Data supplied>

━━━━━━━━━━━━━━━━

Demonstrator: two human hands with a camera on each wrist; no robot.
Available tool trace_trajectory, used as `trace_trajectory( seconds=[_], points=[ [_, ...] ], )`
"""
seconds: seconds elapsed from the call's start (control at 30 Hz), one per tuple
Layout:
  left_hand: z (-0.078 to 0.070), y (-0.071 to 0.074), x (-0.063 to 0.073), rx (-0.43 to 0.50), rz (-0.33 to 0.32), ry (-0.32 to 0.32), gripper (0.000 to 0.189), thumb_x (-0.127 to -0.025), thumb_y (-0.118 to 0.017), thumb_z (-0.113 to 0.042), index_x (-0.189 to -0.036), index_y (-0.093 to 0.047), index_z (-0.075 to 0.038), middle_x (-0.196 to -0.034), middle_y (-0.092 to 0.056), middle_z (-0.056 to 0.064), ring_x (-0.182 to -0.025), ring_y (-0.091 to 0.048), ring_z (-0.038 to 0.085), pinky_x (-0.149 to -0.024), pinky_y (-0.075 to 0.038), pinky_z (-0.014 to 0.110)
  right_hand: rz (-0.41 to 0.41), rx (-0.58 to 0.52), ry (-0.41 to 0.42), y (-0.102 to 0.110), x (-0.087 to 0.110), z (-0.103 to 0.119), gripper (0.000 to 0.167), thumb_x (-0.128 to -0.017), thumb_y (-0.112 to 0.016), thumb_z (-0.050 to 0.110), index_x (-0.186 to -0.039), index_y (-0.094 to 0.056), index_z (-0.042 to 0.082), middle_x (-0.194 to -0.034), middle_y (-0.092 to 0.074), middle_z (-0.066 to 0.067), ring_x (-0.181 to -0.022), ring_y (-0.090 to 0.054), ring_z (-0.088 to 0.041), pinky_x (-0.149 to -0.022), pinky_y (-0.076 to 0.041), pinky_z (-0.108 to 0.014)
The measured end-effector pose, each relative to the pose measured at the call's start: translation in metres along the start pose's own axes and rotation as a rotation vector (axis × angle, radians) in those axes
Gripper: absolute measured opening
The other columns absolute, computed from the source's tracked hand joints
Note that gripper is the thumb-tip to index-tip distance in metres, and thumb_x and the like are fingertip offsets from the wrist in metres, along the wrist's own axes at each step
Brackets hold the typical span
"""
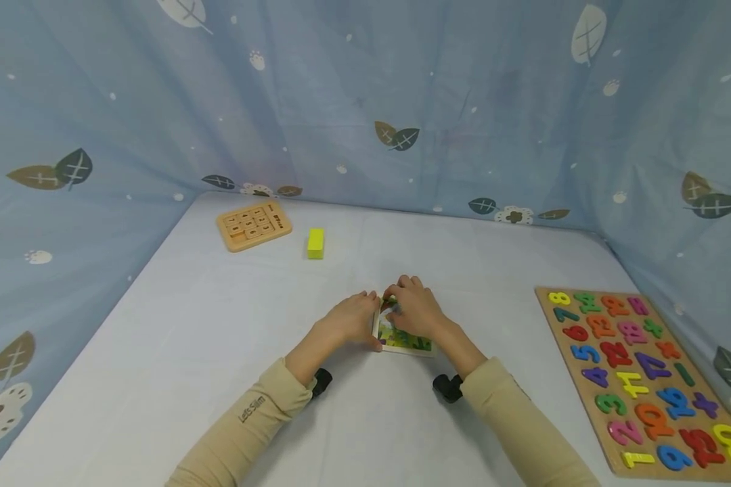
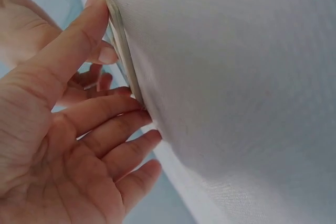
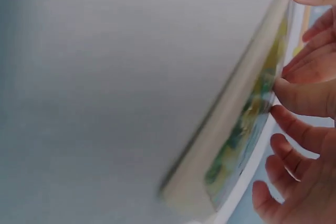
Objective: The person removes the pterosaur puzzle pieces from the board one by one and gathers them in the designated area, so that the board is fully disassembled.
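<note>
A small picture puzzle point(image 1: 404, 338), a green, leafy scene in a pale wooden frame, lies on the white table in front of me. My left hand point(image 1: 351, 321) rests along its left edge, thumb at the near corner and fairly straight fingers toward the far one. In the left wrist view, the left thumb and fingertips touch the frame's side point(image 2: 122, 40). My right hand point(image 1: 415, 310) reaches over the picture from the right, its thumb and bent index finger on the picture's upper left part. I cannot tell whether they pinch a loose piece there. The right hand covers the picture's upper right part.
A yellow block point(image 1: 315, 243) and a wooden sliding number puzzle point(image 1: 254, 226) sit toward the back left. On the right lies a large wooden board point(image 1: 585, 399) with colourful numbers and signs. Blue patterned curtain point(image 1: 341, 88) surrounds the table point(image 1: 176, 338).
</note>
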State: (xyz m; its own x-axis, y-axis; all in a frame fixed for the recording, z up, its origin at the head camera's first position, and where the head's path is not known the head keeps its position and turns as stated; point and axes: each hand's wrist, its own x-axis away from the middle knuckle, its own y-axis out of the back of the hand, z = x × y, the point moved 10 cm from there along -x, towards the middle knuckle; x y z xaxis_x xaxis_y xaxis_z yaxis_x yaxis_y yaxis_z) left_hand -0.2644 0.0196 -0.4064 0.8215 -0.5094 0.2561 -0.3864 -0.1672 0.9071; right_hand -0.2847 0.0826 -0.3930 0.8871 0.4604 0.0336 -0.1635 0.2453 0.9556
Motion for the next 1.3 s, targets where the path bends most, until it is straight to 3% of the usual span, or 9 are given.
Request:
trace_trajectory(
  seconds=[0.17, 0.33, 0.57, 0.83, 1.0, 1.3],
  points=[
    [0.001, -0.003, 0.000, 0.007, 0.011, 0.003, 0.094, -0.073, -0.083, -0.038, -0.144, -0.038, 0.003, -0.153, -0.033, 0.019, -0.142, -0.034, 0.036, -0.116, -0.032, 0.044, 0.082, -0.118, 0.012, -0.006, -0.004, 0.000, 0.034, -0.084, -0.069, 0.009, -0.114, -0.059, -0.003, -0.109, -0.051, -0.014, -0.095, -0.047, -0.025, -0.084, -0.048, -0.039],
    [0.000, -0.001, -0.001, -0.010, 0.006, -0.008, 0.092, -0.073, -0.083, -0.038, -0.143, -0.040, 0.004, -0.151, -0.037, 0.019, -0.140, -0.036, 0.036, -0.114, -0.035, 0.044, 0.124, -0.189, -0.020, -0.008, -0.006, -0.003, 0.039, -0.084, -0.068, 0.007, -0.119, -0.054, -0.004, -0.116, -0.051, -0.017, -0.091, -0.052, -0.024, -0.085, -0.050, -0.039],
    [0.000, -0.002, 0.000, -0.013, 0.020, 0.005, 0.092, -0.074, -0.082, -0.039, -0.144, -0.039, 0.004, -0.153, -0.034, 0.019, -0.142, -0.034, 0.035, -0.114, -0.035, 0.044, -0.002, -0.206, -0.066, -0.001, -0.006, -0.007, 0.035, -0.080, -0.077, 0.018, -0.107, -0.064, -0.001, -0.097, -0.058, -0.011, -0.083, -0.053, -0.021, -0.075, -0.050, -0.035],
    [0.000, -0.003, 0.001, 0.003, 0.030, 0.012, 0.091, -0.075, -0.082, -0.038, -0.144, -0.039, 0.004, -0.154, -0.033, 0.019, -0.142, -0.033, 0.035, -0.116, -0.033, 0.043, -0.117, -0.217, -0.019, 0.009, -0.001, -0.003, 0.031, -0.079, -0.078, 0.018, -0.102, -0.069, 0.000, -0.090, -0.061, -0.010, -0.080, -0.056, -0.019, -0.071, -0.050, -0.032],
    [0.000, -0.004, 0.001, 0.013, 0.045, 0.023, 0.094, -0.076, -0.081, -0.038, -0.146, -0.034, 0.004, -0.155, -0.029, 0.019, -0.144, -0.030, 0.034, -0.117, -0.031, 0.042, -0.140, -0.215, -0.023, 0.017, 0.006, -0.010, 0.034, -0.078, -0.080, 0.020, -0.104, -0.072, 0.000, -0.092, -0.062, -0.011, -0.081, -0.057, -0.021, -0.072, -0.051, -0.034],
    [-0.001, -0.003, 0.000, -0.010, 0.032, 0.027, 0.095, -0.075, -0.082, -0.037, -0.146, -0.034, 0.005, -0.154, -0.032, 0.020, -0.143, -0.032, 0.032, -0.117, -0.031, 0.040, -0.125, -0.231, -0.125, 0.028, 0.021, -0.043, 0.039, -0.078, -0.080, 0.018, -0.110, -0.071, -0.002, -0.093, -0.061, -0.011, -0.081, -0.056, -0.021, -0.066, -0.049, -0.028]
  ],
)
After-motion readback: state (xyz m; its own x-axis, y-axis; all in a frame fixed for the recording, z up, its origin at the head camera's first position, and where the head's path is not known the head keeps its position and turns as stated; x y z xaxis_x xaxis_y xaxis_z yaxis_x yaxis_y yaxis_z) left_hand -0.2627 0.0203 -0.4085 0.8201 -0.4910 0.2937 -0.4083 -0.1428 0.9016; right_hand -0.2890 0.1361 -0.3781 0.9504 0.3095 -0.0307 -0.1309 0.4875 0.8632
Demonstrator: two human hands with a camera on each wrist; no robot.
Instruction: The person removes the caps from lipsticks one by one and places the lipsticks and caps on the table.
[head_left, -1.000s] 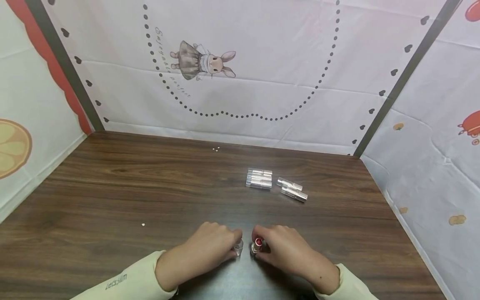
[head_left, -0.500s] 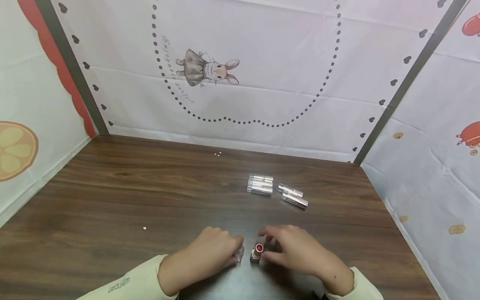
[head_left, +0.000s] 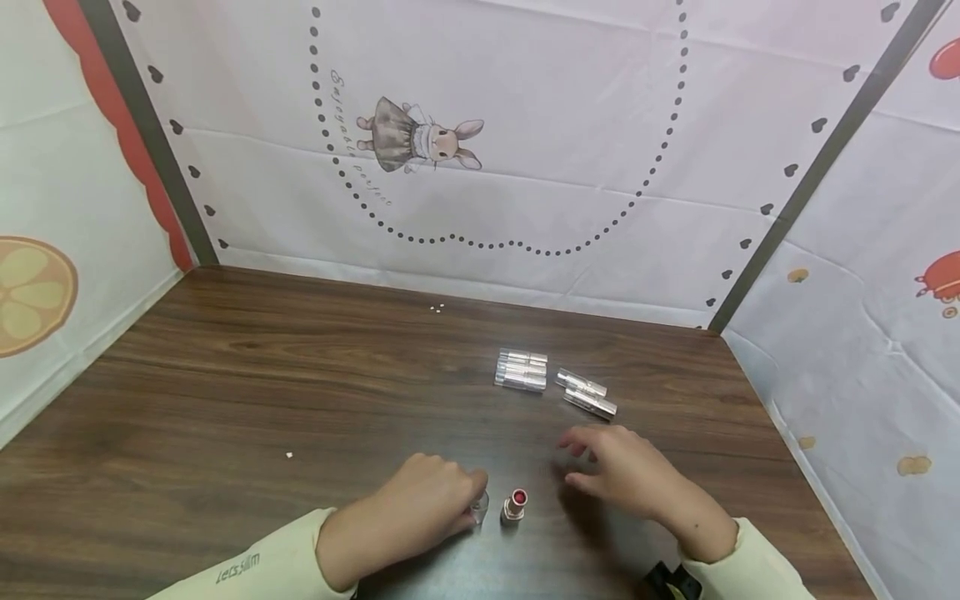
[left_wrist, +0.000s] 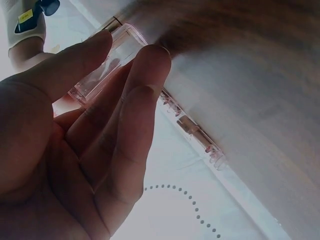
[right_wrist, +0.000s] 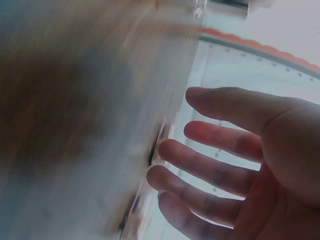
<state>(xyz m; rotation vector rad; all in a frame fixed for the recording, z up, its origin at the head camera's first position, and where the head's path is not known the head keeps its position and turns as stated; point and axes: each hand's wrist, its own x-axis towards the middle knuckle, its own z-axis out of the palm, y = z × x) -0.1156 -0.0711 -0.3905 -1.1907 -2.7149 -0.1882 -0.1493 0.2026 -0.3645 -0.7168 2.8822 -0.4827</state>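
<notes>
A red lipstick (head_left: 513, 507) stands upright and uncapped near the front of the table, between the two hands. Just left of it, the left hand (head_left: 420, 504) pinches a clear cap (left_wrist: 107, 67) between thumb and fingers. Part of the cap is hidden by the fingers. The right hand (head_left: 633, 471) is off to the right of the lipstick, above the table. Its fingers (right_wrist: 210, 160) are spread and relaxed, with nothing in them.
Three clear-capped silver lipstick tubes (head_left: 521, 370) lie side by side farther back, with two more tubes (head_left: 587, 395) slanted to their right. Small white bits (head_left: 437, 308) dot the wooden table (head_left: 247, 375). Printed cloth walls (head_left: 570, 150) enclose its back and sides.
The right hand has let go of the lipstick, leaving it standing, and has moved away to the right. The left hand keeps hold of the clear cap in about the same place.
</notes>
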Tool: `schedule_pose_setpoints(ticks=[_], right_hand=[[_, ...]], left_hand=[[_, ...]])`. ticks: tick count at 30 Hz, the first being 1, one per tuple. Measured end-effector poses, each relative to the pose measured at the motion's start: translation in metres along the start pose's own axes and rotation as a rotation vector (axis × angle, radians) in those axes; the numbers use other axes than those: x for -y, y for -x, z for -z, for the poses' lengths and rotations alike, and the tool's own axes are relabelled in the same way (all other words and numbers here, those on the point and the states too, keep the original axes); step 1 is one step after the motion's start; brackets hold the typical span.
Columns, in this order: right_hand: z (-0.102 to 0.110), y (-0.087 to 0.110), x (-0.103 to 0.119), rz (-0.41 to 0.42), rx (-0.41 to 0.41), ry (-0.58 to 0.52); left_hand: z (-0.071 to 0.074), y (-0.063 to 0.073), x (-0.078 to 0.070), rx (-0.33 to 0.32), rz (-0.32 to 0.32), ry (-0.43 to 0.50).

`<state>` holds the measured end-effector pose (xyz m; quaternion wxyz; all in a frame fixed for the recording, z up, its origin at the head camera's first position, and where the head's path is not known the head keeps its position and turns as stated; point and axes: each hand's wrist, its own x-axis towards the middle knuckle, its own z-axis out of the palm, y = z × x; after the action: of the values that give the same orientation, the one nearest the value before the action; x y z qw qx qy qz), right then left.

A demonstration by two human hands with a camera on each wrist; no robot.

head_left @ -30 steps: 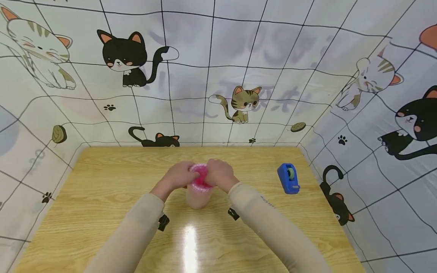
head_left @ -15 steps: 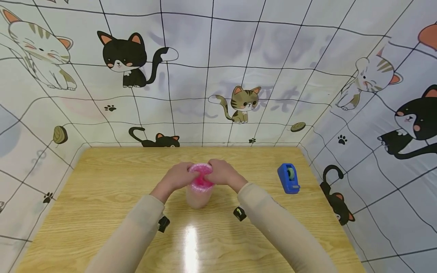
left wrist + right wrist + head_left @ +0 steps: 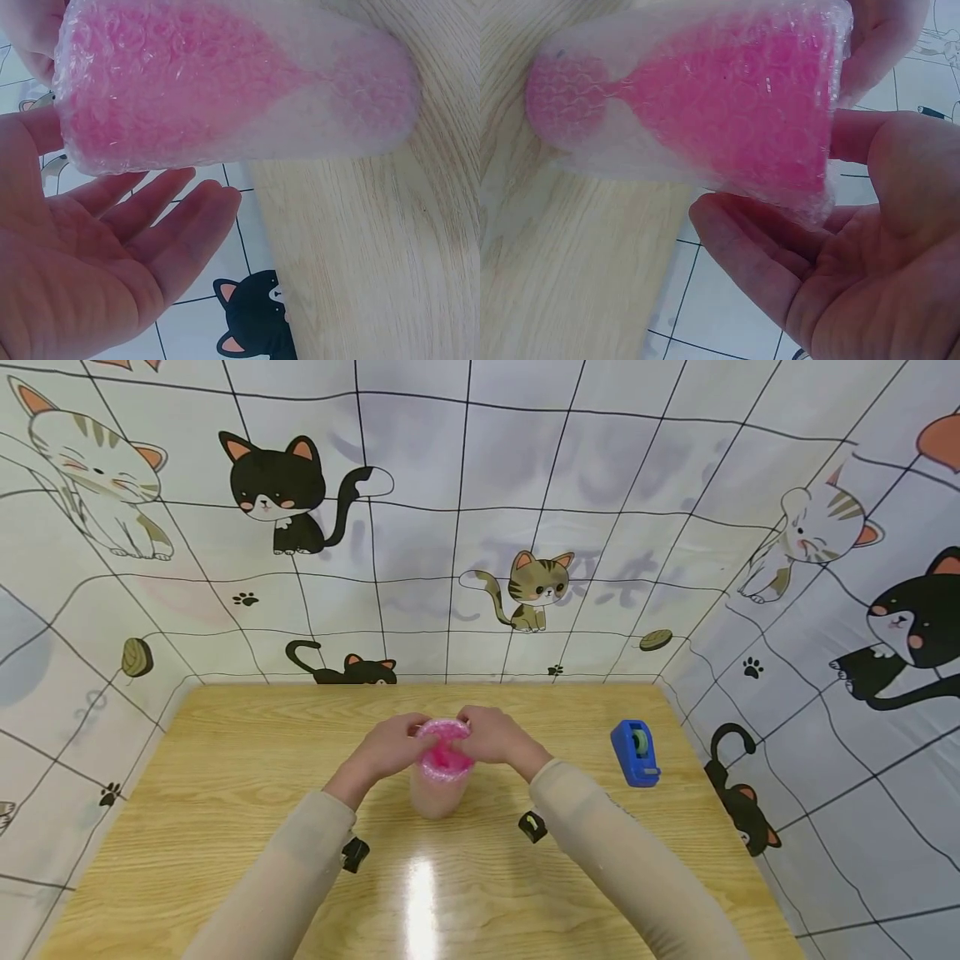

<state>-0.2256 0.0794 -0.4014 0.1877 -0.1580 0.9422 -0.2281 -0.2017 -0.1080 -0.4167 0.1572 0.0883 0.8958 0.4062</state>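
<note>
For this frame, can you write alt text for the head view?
Two hands, left hand and right hand, grip the top of an upright pink cup wrapped in bubble wrap on a light wooden table. A blue tape dispenser stands to the right.

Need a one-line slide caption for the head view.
Both hands, left hand and right hand, hold the top of a bubble-wrapped pink cup on a wooden table, blue tape dispenser nearby.

Blue tape dispenser point(image 3: 634, 753) on wooden table point(image 3: 225, 793), cat-print walls point(image 3: 450, 527)
</note>
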Motion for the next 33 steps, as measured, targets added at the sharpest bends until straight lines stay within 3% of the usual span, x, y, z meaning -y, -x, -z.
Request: schedule_pose_setpoints(ticks=[16, 21, 27, 33], right_hand=[[0.01, 0.007, -0.006, 0.035, -0.007, -0.069], [0.014, 0.011, -0.011, 0.05, -0.026, -0.089], [0.022, 0.016, -0.029, 0.077, -0.055, -0.09], [0.024, 0.023, -0.054, 0.084, -0.067, -0.052]], left_hand=[[0.006, 0.008, 0.007, -0.038, 0.006, 0.031], [0.011, 0.012, 0.013, -0.087, 0.001, 0.023], [0.02, 0.015, 0.034, -0.165, 0.007, -0.045], [0.026, 0.023, 0.058, -0.199, 0.026, -0.088]])
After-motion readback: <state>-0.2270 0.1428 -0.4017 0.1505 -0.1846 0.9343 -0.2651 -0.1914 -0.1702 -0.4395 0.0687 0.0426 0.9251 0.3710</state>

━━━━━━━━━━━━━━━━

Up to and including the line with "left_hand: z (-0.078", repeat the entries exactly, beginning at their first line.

Demonstrator: two human hands with a camera on each wrist; no robot.
Available tool trace_trajectory, used as `trace_trajectory( seconds=[_], points=[ [_, ...] ], )`
"""
seconds: seconds elapsed from the call's start (control at 30 Hz), one per tuple
Layout:
  left_hand: z (-0.078 to 0.070), y (-0.071 to 0.074), x (-0.063 to 0.073), rx (-0.43 to 0.50), rz (-0.33 to 0.32), ry (-0.32 to 0.32), gripper (0.000 to 0.189), thumb_x (-0.127 to -0.025), thumb_y (-0.118 to 0.017), thumb_z (-0.113 to 0.042), index_x (-0.189 to -0.036), index_y (-0.093 to 0.047), index_z (-0.075 to 0.038), middle_x (-0.196 to -0.034), middle_y (-0.092 to 0.056), middle_z (-0.056 to 0.064), ring_x (-0.182 to -0.025), ring_y (-0.091 to 0.048), ring_z (-0.038 to 0.085), pinky_x (-0.149 to -0.024), pinky_y (-0.075 to 0.038), pinky_z (-0.014 to 0.110)

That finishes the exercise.